Two of the singles set the tone. Never Need Me swings like a door slammed for the last time, a clean break that still catches in the throat. It is hooky, but the hook sits on a blunt truth, which is where Chinouriri is strongest. The Hills chases a different sort of high, all nervous energy and late night motion, the kind of track that makes you quicken your pace on a cold walk home. The title song folds the record’s thesis into one of her gentlest performances, close-mic’d and steady, the kind of singing that makes you lean in. She writes with an eye for moments rather than slogans. A text that should not have been sent. A bus ride where you finally let the tears come. A party where the music is loud enough to hide a crack in your voice. When critics at places like The Guardian and NME praised the album last year, it was not just for strong melodies. It was for the way those small, lived details keep the songs from floating off into the ether.
You can hear a careful band feel across the sequencing. Guitars do most of the talking, sometimes glassy and chorus kissed, sometimes dry and close. Percussion is tidy and purposeful, never cluttering the corners. There are moments when she lets a synth pad widen the room, then pulls it all back to a voice and a single line of picking. That ebb and flow gives the record shape, and it stops the sadder songs from sinking. More than once she pivots from a tender verse into a chorus that feels airlifted from a sunlit festival afternoon, which suits her gift for turning private knots into crowd catharsis.

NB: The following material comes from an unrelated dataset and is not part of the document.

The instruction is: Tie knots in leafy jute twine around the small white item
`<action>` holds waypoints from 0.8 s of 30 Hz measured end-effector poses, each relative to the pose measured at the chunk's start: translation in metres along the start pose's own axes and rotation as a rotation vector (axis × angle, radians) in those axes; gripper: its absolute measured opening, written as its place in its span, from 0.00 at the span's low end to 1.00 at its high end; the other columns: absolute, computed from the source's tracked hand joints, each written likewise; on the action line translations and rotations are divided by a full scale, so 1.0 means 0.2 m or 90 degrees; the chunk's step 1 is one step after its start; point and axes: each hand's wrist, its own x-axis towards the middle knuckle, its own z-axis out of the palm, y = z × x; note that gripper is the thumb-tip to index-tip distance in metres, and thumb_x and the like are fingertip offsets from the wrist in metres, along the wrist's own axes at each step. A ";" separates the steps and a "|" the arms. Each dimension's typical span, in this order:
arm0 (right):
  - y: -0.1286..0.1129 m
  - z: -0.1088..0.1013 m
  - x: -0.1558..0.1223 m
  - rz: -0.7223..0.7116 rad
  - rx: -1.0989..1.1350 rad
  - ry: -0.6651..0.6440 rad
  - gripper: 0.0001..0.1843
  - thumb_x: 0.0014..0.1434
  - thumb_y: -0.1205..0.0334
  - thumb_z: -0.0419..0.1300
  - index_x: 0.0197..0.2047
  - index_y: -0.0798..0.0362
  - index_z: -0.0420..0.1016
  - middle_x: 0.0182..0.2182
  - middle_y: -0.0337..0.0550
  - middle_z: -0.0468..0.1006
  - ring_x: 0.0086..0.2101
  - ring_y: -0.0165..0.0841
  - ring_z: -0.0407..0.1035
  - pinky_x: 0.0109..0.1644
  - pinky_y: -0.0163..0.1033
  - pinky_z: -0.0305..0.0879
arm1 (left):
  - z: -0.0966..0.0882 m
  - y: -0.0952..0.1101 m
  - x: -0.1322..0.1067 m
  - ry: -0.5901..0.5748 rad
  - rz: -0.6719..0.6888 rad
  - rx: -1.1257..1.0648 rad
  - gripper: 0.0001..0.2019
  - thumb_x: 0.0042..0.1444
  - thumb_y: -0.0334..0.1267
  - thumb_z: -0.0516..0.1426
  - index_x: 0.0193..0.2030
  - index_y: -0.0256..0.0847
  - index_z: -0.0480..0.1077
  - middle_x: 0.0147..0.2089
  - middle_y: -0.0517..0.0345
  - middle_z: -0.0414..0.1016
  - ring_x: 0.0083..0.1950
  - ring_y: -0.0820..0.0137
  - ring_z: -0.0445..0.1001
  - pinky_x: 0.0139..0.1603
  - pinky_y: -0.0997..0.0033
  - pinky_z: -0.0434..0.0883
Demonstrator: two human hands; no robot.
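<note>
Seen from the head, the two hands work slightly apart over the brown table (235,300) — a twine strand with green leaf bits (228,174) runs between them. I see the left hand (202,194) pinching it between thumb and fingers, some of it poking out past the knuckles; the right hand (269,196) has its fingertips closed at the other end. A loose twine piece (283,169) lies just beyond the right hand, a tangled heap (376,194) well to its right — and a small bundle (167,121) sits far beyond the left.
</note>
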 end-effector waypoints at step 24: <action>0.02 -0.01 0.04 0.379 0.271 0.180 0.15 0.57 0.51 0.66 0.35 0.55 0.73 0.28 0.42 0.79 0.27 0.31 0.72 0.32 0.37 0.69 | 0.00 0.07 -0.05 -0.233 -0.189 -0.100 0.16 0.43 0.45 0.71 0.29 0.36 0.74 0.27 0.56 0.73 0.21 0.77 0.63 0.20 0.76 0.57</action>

Chinouriri has said in interviews that she writes as a way to process the mess of coming of age in a city that gives a lot and takes a lot. You can trace that line back to early favorites like So My Darling, and you can hear the same warmth here even when she edges into darker territory. The sequencing is smart, too. The first half is front loaded with instant gratifiers, the back half deepens the palette, and by the final stretch she has earned a couple of quiet songs that feel like late night emails to yourself. It is a debut that understands pacing.
The First Anniversary Edition brings the record back into the conversation without fuss, which is the right move for an album that won fans through patience and word of mouth. If you missed it the first time, this is a great moment to pick up What A Devastating Turn Of Events vinyl and let the whole arc sink in. The pressing sits nicely next to the rest of the Rachel Chinouriri vinyl that has been trickling into shops since those early EPs, and it is the kind of album that rewards a full side A, side B listen. Flip it and the themes echo. Resolve, self respect, a bit of gallows humor, a belief that the right song can carry you through a heavy week.

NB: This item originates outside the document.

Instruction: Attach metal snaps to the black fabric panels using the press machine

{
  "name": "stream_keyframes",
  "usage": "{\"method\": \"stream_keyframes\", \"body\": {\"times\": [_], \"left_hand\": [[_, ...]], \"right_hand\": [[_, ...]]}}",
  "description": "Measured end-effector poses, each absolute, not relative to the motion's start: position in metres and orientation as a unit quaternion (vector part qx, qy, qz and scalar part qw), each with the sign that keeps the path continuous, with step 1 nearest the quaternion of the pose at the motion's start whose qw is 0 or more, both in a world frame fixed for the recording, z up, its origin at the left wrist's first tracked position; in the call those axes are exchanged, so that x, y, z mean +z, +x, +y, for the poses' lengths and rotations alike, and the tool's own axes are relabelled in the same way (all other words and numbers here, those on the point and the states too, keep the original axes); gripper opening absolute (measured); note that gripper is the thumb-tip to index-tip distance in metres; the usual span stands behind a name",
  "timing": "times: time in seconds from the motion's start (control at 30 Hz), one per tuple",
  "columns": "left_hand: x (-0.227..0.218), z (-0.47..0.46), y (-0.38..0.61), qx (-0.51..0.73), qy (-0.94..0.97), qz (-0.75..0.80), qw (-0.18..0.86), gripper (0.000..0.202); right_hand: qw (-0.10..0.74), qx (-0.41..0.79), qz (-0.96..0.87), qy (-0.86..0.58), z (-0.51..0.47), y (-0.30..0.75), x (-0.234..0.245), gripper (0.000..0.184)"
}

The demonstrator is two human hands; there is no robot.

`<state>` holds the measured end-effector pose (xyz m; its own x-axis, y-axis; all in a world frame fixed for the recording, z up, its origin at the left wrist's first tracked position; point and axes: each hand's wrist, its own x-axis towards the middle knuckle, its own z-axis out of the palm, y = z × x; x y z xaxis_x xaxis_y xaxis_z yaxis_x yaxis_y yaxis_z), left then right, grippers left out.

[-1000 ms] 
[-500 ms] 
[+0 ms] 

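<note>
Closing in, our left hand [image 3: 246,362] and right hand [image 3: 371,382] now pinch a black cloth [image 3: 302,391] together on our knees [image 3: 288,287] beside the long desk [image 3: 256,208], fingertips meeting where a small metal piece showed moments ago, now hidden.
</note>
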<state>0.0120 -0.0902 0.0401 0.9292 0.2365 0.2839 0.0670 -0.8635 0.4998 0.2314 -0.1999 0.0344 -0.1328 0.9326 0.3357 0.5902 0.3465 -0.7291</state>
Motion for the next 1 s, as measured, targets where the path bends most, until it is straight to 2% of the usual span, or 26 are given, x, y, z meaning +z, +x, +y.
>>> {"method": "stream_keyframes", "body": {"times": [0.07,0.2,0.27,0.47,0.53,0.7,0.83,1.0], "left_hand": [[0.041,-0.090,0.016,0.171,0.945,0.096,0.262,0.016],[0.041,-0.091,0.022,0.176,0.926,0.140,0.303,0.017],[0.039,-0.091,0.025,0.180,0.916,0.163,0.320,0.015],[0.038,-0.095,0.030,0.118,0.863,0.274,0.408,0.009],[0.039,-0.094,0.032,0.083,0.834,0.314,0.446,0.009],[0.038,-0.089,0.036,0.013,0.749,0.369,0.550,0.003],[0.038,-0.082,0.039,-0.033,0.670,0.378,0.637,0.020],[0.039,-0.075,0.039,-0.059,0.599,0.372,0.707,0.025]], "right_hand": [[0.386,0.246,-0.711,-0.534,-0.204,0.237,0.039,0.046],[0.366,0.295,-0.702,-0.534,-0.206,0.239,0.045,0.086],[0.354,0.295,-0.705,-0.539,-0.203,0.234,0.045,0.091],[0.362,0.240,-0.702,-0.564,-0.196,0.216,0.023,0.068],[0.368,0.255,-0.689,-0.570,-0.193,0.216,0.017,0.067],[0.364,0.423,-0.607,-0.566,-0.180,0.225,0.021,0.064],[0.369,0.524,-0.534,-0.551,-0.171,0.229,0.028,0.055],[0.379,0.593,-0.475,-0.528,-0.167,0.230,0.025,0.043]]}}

I found my copy while killing time in a Melbourne record store on a rainy afternoon, the sleeve peeking out in the new arrivals bin. It is one of those purchases that feels obvious the second you hold it. If you buy Rachel Chinouriri records online, you know how fast her releases tend to move. There is a reason for that. She has built trust with listeners who want crisp, modern indie that still remembers to feel human. For anyone building a shelf of Rachel Chinouriri albums on vinyl, this one is the anchor, the point you hand to a friend when they ask where to start. And if you are crate digging far from home, maybe somewhere in the endless sprawl of vinyl records Australia sellers keep turning up, it is the kind of spine you spot from a few feet away and smile. The songs do the rest.